といっても、すぐにこうした考え方に変えていくことは、うつ病の患者にとっては非常に難しいことでもあります。

無理に考え方を変えようとしてもかえって自分自身を追いつめてしまうことがあるので、まずは患者の周りにいる皆さんが考え方を変えていくことが必要となります。

例えば、妻がうつ病で家事ができない、子供の世話もできない、という家庭の場合は夫の方に様々な負担がかかることになってしまいますが、その負担をそのまま受け入れていては今度は夫である皆さんまでうつ状態に陥ってしまう恐れが考えられます。

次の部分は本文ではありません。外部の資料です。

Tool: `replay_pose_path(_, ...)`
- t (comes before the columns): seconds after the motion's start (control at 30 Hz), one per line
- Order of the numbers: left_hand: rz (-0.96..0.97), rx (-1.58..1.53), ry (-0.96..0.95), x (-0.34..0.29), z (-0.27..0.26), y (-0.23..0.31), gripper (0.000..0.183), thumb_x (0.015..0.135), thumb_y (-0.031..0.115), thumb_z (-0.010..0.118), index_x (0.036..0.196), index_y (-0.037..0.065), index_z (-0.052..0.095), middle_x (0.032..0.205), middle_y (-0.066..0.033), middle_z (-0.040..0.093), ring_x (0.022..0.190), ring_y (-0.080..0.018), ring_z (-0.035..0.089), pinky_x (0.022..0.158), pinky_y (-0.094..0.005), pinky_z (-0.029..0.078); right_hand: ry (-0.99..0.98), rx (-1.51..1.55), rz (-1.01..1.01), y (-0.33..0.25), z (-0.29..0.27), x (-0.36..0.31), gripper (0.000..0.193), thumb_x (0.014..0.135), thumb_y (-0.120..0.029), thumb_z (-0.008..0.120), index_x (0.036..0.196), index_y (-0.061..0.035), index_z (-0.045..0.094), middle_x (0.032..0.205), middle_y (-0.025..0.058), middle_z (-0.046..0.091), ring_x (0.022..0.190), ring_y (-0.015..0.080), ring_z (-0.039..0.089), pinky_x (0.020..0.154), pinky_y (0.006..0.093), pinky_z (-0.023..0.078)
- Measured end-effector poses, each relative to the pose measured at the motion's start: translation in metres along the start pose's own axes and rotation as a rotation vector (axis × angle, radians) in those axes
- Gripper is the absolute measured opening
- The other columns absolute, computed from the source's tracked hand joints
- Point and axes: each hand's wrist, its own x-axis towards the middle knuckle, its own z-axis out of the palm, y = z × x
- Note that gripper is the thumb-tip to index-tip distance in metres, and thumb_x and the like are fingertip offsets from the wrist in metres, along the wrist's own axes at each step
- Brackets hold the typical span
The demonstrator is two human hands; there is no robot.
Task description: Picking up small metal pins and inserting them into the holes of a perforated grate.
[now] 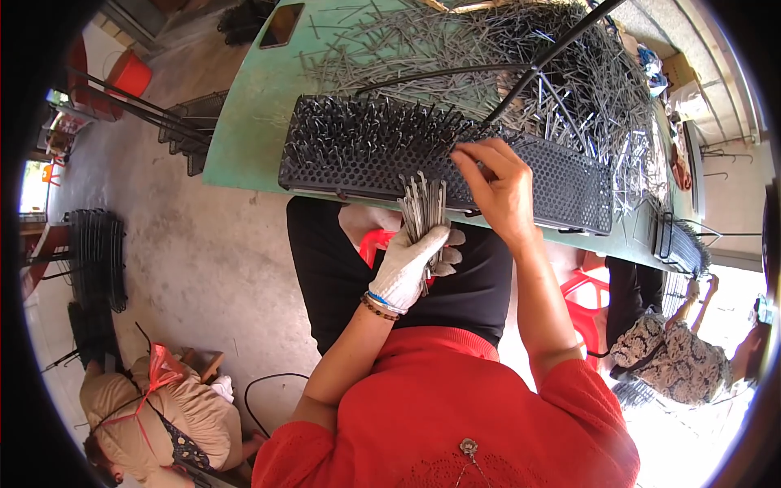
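In the head view, the left hand (416,264), in a white glove, is closed around a bundle of thin metal rods (421,205), their tips fanning upward just below the front edge of a black perforated tray (561,180). The bare right hand (506,191) is bent over the tray, thumb and forefinger close together; whether they pinch a rod cannot be told. Upright rods (358,134) crowd the tray's left part. Behind it, loose rods (439,41) are heaped on the green counter (244,122). Any print on the cardboard box (680,71) is too small to read.
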Motion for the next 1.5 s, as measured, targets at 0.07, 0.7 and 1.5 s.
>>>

妻の負担を軽くしようと自分が負担を抱える、この状態を続けていると、夫婦揃ってうつ病を発症してしまうことがあるので注意が必要です。

例え妻がうつ病になっても、夫はうつ病のことに対して深く関わらなくても良いですし、必要以上に家事や育児を頑張らなくても良いのです。

もちろん、うつ病という病気について理解することは大切なのですが、うつ病の症状をしっかり理解すればするほど、夫である皆さん自身が負担を抱えなくても良い、と考えられるようになります。

うつ病の患者の気持ちは大変不安定で、時には周りがその不安定さに振り回されてしまうこともあります。そのような状況にならないよう、患者が不安定な時はそのまま見守ること、そして自分は自分の生活をしっかり送るよう心がけてください。
(⇒大切な人がうつ病になってもまずは自分を大切に

また、子供と遊んであげられないことを悩む必要はない、と患者に対して今の状況を肯定してあげることも大切です。

時には言葉をかけられず見守ることしかできない場合もありますが、うつ病の人にはそのような接し方で良いのです。支える側である皆さん自身も、疲れたらしっかり休むよう心がけるようにしましょう。